Join Chris Guillebeau’s Travel Hacking Cartel to
learn everything he and his fellow mileage masters know, from earning elite
status to tricks for sleuthing out error fares. Subscriptions start at $12.50 a
month.
Register for a two-day travel-hacking boot camp
hosted by Frequent Traveler University. The next conference is scheduled for
June 10 and 11 in Minneapolis. Day passes start at $149, and sessions cover
such micro-topics as “Top-Tier Delta Status Through Credit Card Spending.”
How to Recognize a Great Award When You See One
Although what constitutes a good deal is
subjective, Roman Shteyn of RewardExpert relies on a hard cent-per-mile formula
to calculate the value of award redemptions.
To figure out the CPM, follow this formula: (Ticket
Price - Taxes) / Price in Miles X 100 = CPM
“You start getting good value when you hit over 2
cents per mile,” says Shteyn, noting that intercontinental business tickets
usually offer the highest value for your miles redemption, particularly when
the frequent-flier programs won’t ding you with outrageous fuel surcharges.
To Book Two Vacations in One, Add a Stopover
Unlike a layover, a stopover lasts more than 24
hours and gives you time to do a little sightseeing. (Find them by clicking
“multicity” during your flight search.) Many airlines allow free or nominally
priced stopovers on long-haul flights; some even foot your hotel bill. Here,
courtesy of Flystein co-founders Vladislav Protasov and Roman Kalyakin, a
sampling of airline two-for-ones originating from New York City.
Qatar Airways
Allows stopovers up to 96 hours.
Stopover city: Doha
Final destination: Bangkok
Icelandair
Allows for free stays up to seven nights en route
to 26 European destinations.
Stopover city: Reykjavik
Final destination: Paris
Etihad Airways
Brokers free overnight stays at five-star hotels
for its business and first-class passengers.
Stopover city: Abu Dhabi
Final destination: Maldives
Emirates
Allows multiple stopovers, so technically a
three-for-one.
Stopover city: Milan
Stopover city: Bangkok
Final destination: Dubai
Royal Air Maroc
Final-destination options also include London,
Amsterdam, Moscow, and many others.
Stopover city: Casablanca
Final destination: Madrid
TAP Portugal
Allows free stays up to 72 hours in Lisbon and
Porto (OPO).
Stopover city: Lisbon
Final destination: London
Hawaiian Airlines
Stopover length is unlimited, on a case-by-case
basis.
Stopover city: Honolulu
Final destination: Sydney
China Southern Airlines
Beijing and Shanghai are also options.
Stopover city: Guangzhou
Final destination: Tokyo
Consider Stewart International
When you’re dealing with multi-airport cities,
deciding which one to fly into or out of is an imprecise art. “The rule of
thumb is to search them all,” says Stefan Krasowski of Rapid Travel Chai.

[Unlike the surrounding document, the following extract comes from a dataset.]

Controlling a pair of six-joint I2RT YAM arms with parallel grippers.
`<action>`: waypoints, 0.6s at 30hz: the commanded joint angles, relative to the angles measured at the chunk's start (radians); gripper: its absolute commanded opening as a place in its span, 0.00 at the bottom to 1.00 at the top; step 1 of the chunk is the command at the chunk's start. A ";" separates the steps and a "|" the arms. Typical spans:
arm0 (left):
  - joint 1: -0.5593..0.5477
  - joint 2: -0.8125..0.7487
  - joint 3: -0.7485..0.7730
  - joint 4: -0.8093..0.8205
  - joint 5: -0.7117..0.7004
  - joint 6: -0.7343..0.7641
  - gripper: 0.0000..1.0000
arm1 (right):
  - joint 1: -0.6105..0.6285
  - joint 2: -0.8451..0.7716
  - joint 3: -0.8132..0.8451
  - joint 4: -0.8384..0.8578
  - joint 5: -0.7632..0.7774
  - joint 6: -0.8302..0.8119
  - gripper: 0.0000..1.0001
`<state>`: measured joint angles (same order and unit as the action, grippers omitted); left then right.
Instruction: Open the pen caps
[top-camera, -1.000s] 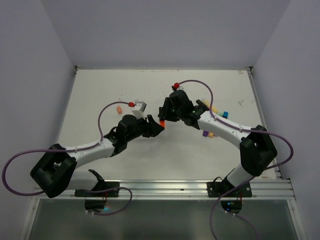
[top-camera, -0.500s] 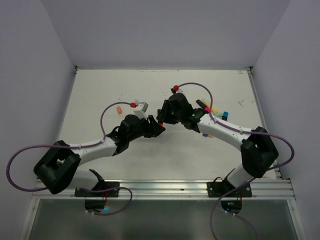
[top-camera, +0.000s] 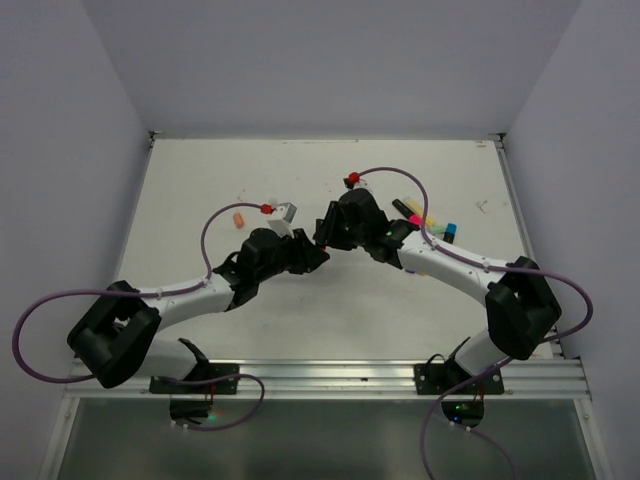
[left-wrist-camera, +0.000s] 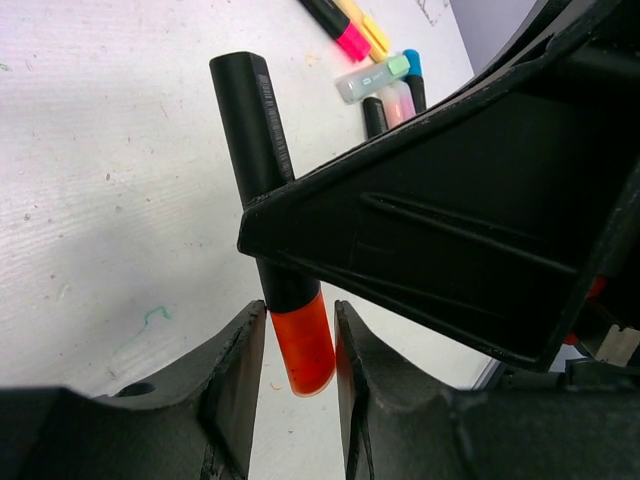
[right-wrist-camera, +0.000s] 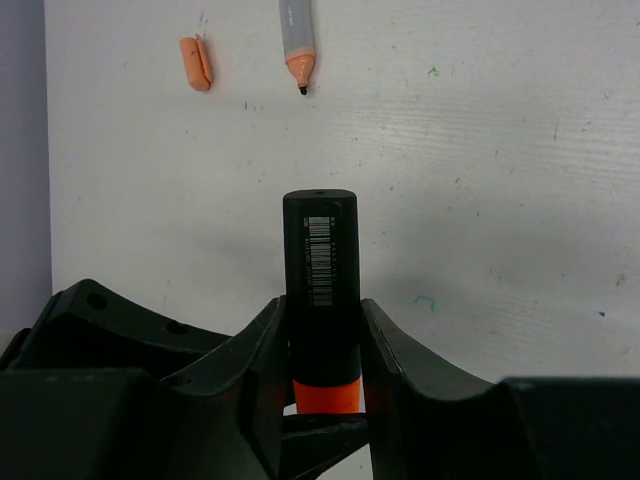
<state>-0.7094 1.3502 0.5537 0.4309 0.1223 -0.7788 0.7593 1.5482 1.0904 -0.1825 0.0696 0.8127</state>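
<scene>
My right gripper (top-camera: 327, 232) is shut on the black body of an orange highlighter (right-wrist-camera: 320, 260) and holds it above the table's middle; the body also shows in the left wrist view (left-wrist-camera: 255, 130). My left gripper (top-camera: 314, 256) meets it tip to tip. Its jaws stand tight on either side of the highlighter's orange cap (left-wrist-camera: 303, 350), which is still seated on the body. The cap's orange band shows below the right fingers (right-wrist-camera: 326, 392). In the top view the cap is hidden between the two grippers.
A loose peach cap (right-wrist-camera: 196, 63) and an uncapped grey marker with a peach tip (right-wrist-camera: 296, 40) lie at the back left (top-camera: 238, 217). Several highlighters and caps in pink (left-wrist-camera: 350, 40), yellow, mint (left-wrist-camera: 372, 78) and blue lie right of the right arm (top-camera: 430, 220).
Both grippers have drawn together. The left jaws have moved onto the orange cap, which showed between the grippers a second ago and is now covered in the top view.
</scene>
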 joint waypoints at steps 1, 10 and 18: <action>-0.004 0.004 0.023 0.037 -0.006 -0.014 0.36 | 0.008 -0.045 -0.006 0.069 0.029 0.028 0.00; -0.004 -0.011 0.006 0.084 0.040 0.006 0.00 | 0.009 -0.036 -0.008 0.097 -0.011 0.026 0.05; -0.004 -0.056 -0.026 0.081 0.023 0.042 0.00 | 0.009 -0.005 0.019 0.071 0.009 -0.023 0.32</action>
<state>-0.7044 1.3273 0.5255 0.4454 0.1162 -0.7761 0.7647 1.5452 1.0786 -0.1452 0.0608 0.8181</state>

Krasowski always recommends pricing fares from smaller regional airports like
Stewart International (SWF) near Newburgh. (In February, Norwegian Air
advertised a limited number of $65 nonstop one-way fares between SWF and cities
in Ireland, Northern Ireland, and Scotland.) Getting up to Stewart,
approximately 80 minutes north of Manhattan, will be easier this June, when
Coach USA introduces a direct shuttle from Port Authority — a ride that adds
just $20 to your bottom line.
No, Don’t Hoard Your Miles
And other answers to ticket-buying FAQs.
Photo: William Eggleston/Eggleston Artistic
Trust/Courtesy of David Zwirner/New York/London
Is there such a thing as dirt-cheap last-minute
tickets?
Not really. Years ago, airlines would slash prices
shortly before a flight in order to meet capacity. Now they do the opposite:
jack up the fares to nail last-minute business travelers who’ll likely expense
the tickets anyway. The exception to this is booking last-minute award tickets,
which do not fluctuate the way cash tickets do. When Matthew Klint of Award
Expert had to fly from Los Angeles to Seattle at the 11th hour, one-way retail
tickets cost $385. Instead, he used 7,500 British Airways miles and paid $5.60
in taxes, booking with less than 24 hours to go.

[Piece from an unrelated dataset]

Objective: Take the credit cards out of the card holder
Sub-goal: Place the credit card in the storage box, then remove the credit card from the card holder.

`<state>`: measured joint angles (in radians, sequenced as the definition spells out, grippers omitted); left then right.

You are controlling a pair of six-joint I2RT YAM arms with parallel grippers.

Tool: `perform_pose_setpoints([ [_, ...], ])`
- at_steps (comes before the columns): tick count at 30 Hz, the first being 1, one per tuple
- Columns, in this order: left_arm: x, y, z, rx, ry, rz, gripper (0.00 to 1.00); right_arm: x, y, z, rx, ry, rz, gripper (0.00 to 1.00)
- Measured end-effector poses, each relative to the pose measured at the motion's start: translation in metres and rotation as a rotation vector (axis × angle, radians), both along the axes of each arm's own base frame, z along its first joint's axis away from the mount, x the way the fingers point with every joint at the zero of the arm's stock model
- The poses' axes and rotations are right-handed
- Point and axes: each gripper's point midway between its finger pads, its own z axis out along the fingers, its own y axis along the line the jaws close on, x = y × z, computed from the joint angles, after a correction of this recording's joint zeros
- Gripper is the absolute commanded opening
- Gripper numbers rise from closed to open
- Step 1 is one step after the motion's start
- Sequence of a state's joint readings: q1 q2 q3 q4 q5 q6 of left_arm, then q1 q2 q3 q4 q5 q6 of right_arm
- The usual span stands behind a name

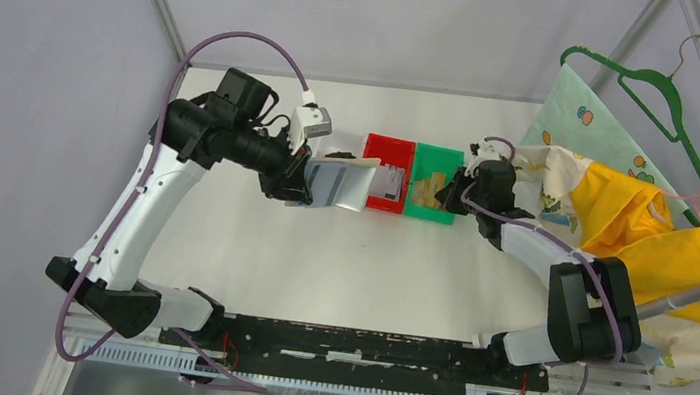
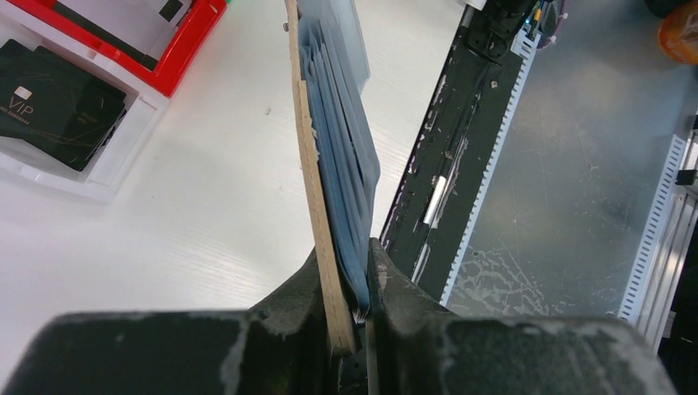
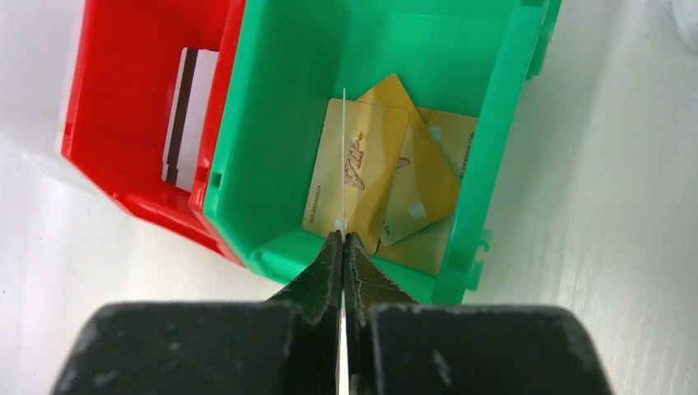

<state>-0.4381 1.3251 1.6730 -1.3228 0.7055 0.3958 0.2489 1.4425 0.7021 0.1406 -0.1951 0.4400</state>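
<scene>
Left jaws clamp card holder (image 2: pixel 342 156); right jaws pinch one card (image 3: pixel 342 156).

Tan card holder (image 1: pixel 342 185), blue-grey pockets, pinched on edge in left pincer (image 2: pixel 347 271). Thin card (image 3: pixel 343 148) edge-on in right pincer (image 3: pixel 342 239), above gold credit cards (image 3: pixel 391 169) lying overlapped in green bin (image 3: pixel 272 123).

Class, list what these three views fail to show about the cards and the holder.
- Cards remaining inside the card holder: the left wrist view sees it edge-on, and the top view is too small.
- Face of the held card in the right pincer: the right wrist view shows only its thin edge.
- Striped card in the red bin: partly behind the bin wall.
</scene>
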Motion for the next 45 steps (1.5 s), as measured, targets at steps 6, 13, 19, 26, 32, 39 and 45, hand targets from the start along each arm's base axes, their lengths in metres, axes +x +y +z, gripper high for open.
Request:
perform_pose_setpoints([
  [6, -0.005, 0.000, 0.001, -0.007, 0.019, -0.010, 0.02, 0.016, 0.005, -0.011, -0.007, 0.013, 0.001, 0.02],
  [13, -0.011, -0.002, 0.002, -0.023, 0.042, -0.026, 0.02, 0.020, 0.007, -0.018, -0.047, 0.020, 0.008, 0.34],
  [19, -0.013, -0.003, 0.004, -0.033, 0.042, -0.032, 0.02, 0.020, 0.009, -0.003, -0.119, -0.020, 0.003, 0.47],
  [26, -0.015, -0.002, 0.006, -0.037, 0.033, -0.032, 0.02, 0.011, 0.033, 0.056, -0.118, -0.156, 0.052, 0.70],
  [32, -0.018, -0.002, 0.010, -0.048, 0.027, -0.038, 0.02, -0.038, 0.085, 0.157, 0.161, -0.382, 0.259, 0.89],
  [39, -0.027, -0.003, 0.013, -0.072, 0.044, -0.073, 0.02, -0.110, 0.110, 0.227, 0.522, -0.531, 0.496, 0.98],
  [45, -0.037, -0.004, 0.014, -0.087, 0.072, -0.105, 0.02, -0.145, 0.117, 0.260, 0.715, -0.585, 0.612, 0.98],
])
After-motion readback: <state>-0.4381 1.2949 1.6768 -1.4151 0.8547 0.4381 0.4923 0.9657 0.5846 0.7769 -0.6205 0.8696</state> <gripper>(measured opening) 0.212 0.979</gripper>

How far in advance should I book?
The ideal time to buy retail tickets is one to
three months before you fly. Matthew Ma of the Flight Deal suggests tracking
your desired route and date using alerts on Google Flights and then buying when
the price falls below trend, keeping in mind that if your flight is within 21
days, the price is likely to increase. Miles are a different story. “With
those, you’re best off booking either 11 months out or in the weeks leading up
to departure,” says Ben Schlappig of One Mile at a Time.
Should I book two one-way tickets or a round trip?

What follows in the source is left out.